Re: [PATCH v2] KVM: x86: Convert INIT and SIPI signals into synchronously handled requests

[Marcelo Tosatti <mtosatti@redhat.com>]

On Wed, Mar 06, 2013 at 01:12:52AM -0500, Paolo Bonzini wrote:
> 
> > On Tue, Mar 05, 2013 at 08:16:41PM -0300, Marcelo Tosatti wrote:
> > > On Mon, Mar 04, 2013 at 10:41:43PM +0100, Jan Kiszka wrote:
> > > > From: Jan Kiszka <jan.kiszka@siemens.com>
> > > > 
> > > > A VCPU sending INIT or SIPI to some other VCPU races for setting
> > > > the
> > > > remote VCPU's mp_state. When we were unlucky,
> > > > KVM_MP_STATE_INIT_RECEIVED
> > > > was overwritten by kvm_emulate_halt and, thus, got lost.
> > > > 
> > > > Fix this by raising requests on the sender side that will then be
> > > > handled synchronously over the target VCPU context.
> > > > 
> > > > Signed-off-by: Jan Kiszka <jan.kiszka@siemens.com>
> > > 
> > > Why is kvm_emulate_halt being executed from
> > > KVM_MP_STATE_INIT_RECEIVED/KVM_MP_STATE_SIPI_RECEIVED again?
> > > 
> > > Why is it not true that the only valid transition from
> > > KVM_MP_STATE_HALTED is from KVM_MP_STATE_RUNNABLE?
> > 
> > See Paolo's table, it is.
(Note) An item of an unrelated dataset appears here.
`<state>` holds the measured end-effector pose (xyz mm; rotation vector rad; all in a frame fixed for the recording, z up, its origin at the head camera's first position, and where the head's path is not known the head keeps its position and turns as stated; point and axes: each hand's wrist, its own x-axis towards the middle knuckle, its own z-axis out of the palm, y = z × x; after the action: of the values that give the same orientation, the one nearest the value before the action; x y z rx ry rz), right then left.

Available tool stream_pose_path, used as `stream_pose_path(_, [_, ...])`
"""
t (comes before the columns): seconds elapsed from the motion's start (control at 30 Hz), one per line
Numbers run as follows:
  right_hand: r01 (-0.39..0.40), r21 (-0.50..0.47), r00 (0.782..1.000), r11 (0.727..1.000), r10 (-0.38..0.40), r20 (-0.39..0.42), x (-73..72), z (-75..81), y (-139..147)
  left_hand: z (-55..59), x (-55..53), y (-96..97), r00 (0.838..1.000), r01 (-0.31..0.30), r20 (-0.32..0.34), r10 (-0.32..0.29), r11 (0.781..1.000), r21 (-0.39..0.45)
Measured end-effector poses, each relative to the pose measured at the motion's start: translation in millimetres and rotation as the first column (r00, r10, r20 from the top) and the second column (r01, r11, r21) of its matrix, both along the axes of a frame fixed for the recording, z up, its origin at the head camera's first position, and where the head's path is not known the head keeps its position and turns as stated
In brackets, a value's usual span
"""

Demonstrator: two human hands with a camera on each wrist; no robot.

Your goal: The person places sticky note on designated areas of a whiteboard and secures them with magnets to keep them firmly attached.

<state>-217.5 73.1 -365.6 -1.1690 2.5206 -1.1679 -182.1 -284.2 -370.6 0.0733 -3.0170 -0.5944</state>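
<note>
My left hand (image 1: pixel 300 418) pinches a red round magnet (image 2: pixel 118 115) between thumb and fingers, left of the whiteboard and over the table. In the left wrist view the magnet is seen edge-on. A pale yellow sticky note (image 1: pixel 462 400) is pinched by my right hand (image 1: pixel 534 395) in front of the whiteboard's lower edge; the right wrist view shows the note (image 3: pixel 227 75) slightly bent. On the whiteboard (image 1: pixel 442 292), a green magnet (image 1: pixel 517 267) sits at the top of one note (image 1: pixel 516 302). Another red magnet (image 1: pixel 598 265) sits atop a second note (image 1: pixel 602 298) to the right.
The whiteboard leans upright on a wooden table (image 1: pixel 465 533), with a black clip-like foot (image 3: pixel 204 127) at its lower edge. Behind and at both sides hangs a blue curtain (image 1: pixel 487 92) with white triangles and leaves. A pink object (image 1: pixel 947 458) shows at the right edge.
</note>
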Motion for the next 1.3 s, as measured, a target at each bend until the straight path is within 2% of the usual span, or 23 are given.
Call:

So why fix a race which should not be
> > happening in the first place.
> 
> The bad transition happens exactly because of the race.
> Are you saying you prefer the solution with cmpxchg?
> 
> Paolo

Vcpu should only invoke kvm_emulate_halt if it has been through a
KVM_MP_STATE_UNINITIALIZED ->  KVM_MP_STATE_INIT_RECEIVED ->
KVM_MP_STATE_SIPI_RECEIVED -> KVM_MP_STATE_RUNNABLE transition.

If it has been through that, how can a KVM_MP_STATE_INIT_RECEIVED be
overwritten? 

That is, KVM_MP_STATE_RUNNABLE (precondition for kvm_emulate_halt) is
only reachable if KVM_MP_STATE_INIT_RECEIVED/KVM_MP_STATE_SIPI_RECEIVED
have not been overwritten. 

The point i'm trying to make is it appears the symptom is being fixed
with the proposed patch, not the root cause (which, if the reasoning
above is correct, is somewhere in nVMX code).